Traditional genetic testing has had two broad, sometimes overlapping, clinical applications: diagnosis and risk prediction. In the former, identification of a lesion in a gene or gene product known to be associated with a given disease can confirm a suspected diagnosis. One example is the diagnosis of cystic fibrosis from the detection of one of the well-characterized mutations in the CFTR gene. An example of genetic testing for risk prediction is testing for stereotypical mutations in the blood clotting factors prothrombin and Factor V, which can aid in assessing one's risk for venous thromboembolism. Genomic testing might be similarly applied for diagnosis and risk prediction. Next-generation sequencing has aided in the diagnosis of syndromic diseases, identifying rare genetic variants not detected by conventional diagnostic testing.[7,8] SNP arrays can use genotype at multiple loci across the genome to inform one's genetic susceptibility to a common disease such as Type 2 diabetes.[9,10]
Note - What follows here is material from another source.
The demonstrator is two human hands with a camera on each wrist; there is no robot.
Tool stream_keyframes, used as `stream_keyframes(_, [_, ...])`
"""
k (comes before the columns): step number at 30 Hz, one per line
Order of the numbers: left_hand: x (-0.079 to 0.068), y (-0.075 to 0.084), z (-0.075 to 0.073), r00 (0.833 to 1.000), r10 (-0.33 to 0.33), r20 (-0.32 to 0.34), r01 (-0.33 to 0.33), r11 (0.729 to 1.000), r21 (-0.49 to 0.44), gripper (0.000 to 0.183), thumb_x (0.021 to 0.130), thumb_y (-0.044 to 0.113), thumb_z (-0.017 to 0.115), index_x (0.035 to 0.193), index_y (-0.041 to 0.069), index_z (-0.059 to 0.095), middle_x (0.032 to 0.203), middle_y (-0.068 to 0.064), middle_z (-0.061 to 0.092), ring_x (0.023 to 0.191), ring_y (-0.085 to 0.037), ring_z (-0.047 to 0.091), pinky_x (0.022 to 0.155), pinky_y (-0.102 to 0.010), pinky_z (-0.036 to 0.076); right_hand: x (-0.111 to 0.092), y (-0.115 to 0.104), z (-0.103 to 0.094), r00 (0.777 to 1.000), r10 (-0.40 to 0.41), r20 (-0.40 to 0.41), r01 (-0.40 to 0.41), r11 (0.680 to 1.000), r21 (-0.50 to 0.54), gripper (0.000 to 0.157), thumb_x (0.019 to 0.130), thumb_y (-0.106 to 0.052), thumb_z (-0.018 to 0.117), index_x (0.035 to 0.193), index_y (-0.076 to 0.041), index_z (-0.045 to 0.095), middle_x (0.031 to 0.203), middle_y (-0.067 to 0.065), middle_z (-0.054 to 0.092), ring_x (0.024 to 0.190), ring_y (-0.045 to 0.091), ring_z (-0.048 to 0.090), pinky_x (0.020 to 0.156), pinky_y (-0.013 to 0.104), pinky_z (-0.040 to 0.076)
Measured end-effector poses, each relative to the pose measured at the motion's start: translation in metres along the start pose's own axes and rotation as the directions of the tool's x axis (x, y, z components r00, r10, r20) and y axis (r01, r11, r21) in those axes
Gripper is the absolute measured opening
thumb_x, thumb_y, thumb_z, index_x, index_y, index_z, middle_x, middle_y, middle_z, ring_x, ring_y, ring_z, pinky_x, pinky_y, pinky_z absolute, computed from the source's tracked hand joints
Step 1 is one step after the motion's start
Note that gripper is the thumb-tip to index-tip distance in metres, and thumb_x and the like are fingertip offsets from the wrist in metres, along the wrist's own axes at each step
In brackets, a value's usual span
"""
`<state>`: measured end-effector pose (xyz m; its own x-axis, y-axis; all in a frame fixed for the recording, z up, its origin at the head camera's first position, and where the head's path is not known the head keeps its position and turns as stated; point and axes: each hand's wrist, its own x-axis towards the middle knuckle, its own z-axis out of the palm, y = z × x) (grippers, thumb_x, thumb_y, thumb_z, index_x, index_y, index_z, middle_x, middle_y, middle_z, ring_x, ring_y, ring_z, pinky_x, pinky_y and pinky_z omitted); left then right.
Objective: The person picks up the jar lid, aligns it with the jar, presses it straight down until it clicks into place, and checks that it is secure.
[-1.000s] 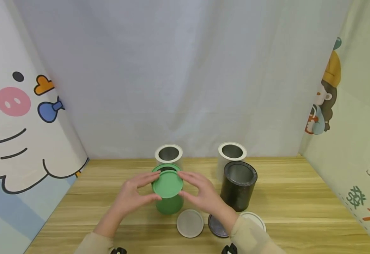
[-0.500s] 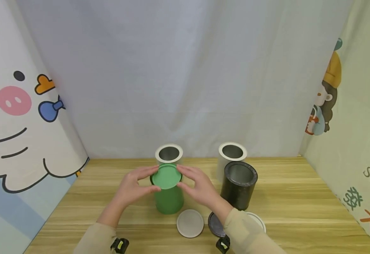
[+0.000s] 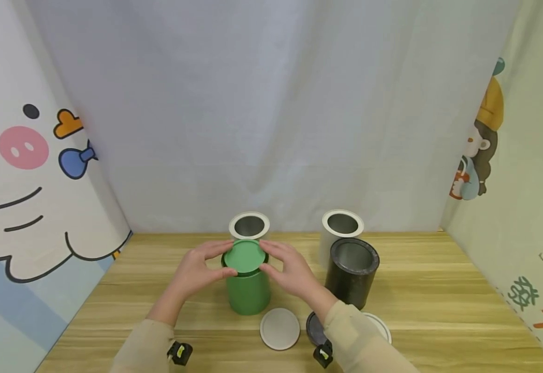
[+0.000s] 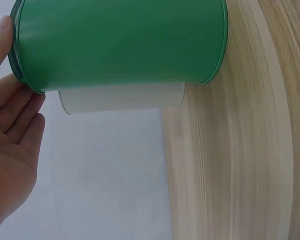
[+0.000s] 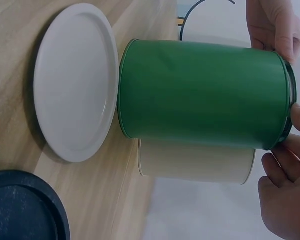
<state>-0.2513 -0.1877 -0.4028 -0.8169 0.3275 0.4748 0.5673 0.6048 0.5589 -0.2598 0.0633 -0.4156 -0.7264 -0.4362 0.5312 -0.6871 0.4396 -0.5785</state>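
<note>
A green lid (image 3: pixel 245 256) lies on top of an upright green can (image 3: pixel 249 298), slightly tilted, with a narrow dark gap showing under its edge. My left hand (image 3: pixel 201 267) holds the lid's left rim between thumb and fingers. On the opposite side, my right hand (image 3: pixel 292 267) has the rim between its thumb and fingers too. In the right wrist view, both hands surround the top end of the green can (image 5: pixel 202 92). From the left wrist, the can (image 4: pixel 120 40) fills the upper part, and the lid's upper face is hidden.
An uncovered white can (image 3: pixel 232 228) stands behind the green one. To the right are an uncovered black can (image 3: pixel 351 285) and another white can (image 3: pixel 325 248). On the wooden table lie a pale grey lid (image 3: pixel 279 329), a black lid (image 3: pixel 315 329) and a white lid (image 3: pixel 381 328).
Both hands have lowered the green lid from in front of and above the green can's mouth onto its top. The lid has turned flatter, and the opening is now covered.
</note>
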Motion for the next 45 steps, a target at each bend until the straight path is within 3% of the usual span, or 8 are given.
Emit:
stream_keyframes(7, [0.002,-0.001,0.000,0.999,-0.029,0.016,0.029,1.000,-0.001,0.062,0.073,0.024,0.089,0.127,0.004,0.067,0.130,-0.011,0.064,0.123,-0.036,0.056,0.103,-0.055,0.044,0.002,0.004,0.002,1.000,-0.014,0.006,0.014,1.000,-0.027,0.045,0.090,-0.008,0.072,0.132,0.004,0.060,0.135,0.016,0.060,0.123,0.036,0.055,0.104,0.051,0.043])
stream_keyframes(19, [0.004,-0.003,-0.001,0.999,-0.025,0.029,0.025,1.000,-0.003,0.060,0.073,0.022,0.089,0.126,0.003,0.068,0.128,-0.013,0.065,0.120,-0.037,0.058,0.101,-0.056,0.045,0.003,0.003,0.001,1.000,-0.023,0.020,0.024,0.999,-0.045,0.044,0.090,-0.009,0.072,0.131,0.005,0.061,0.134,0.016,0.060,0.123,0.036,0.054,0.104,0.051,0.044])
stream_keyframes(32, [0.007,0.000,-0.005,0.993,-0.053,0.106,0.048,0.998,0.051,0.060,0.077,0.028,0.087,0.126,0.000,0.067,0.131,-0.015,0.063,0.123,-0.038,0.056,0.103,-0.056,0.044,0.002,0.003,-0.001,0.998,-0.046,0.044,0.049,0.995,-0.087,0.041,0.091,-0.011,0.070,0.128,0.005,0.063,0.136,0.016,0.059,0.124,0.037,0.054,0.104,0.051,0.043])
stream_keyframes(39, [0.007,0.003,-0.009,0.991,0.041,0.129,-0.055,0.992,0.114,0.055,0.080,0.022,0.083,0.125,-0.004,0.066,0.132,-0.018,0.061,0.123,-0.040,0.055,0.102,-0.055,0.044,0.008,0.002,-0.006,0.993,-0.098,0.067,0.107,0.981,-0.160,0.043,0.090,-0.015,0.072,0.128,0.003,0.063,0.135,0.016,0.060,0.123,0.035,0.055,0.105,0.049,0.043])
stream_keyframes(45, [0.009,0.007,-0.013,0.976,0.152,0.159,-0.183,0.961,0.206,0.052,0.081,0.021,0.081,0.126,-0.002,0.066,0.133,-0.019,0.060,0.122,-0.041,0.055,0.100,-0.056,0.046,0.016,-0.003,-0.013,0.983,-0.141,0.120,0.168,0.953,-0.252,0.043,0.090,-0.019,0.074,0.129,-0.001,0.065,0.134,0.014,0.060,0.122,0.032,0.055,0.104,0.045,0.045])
The reduction in the cost of genomic testing and the numerous new associations between genomic loci and human disease have brought anticipation that genomic testing will soon penetrate routine clinical care, both for common and rare conditions. Physicians now stand at the interface between genomic discovery and patient care. Their perception of the utility of genomic testing, then, will be an important determinant of whether it sees widespread uptake into clinical medicine. Here, we discuss a selection of recent studies that shed light on the question of whether physicians think genomic medicine is useful for patient care. In particular, we focus on studies that have assessed how generalists, including primary care physicians, view this new technology. While many of the questions addressed in this perspective have analogs in pediatrics, we limit our discussion to the care of adult patients, because the ethics of applying genomic medicine to the clinical care of children is beyond the scope of this paper. We conclude by suggesting research areas needed to further identify how physicians might shape the future clinical integration of genomic testing.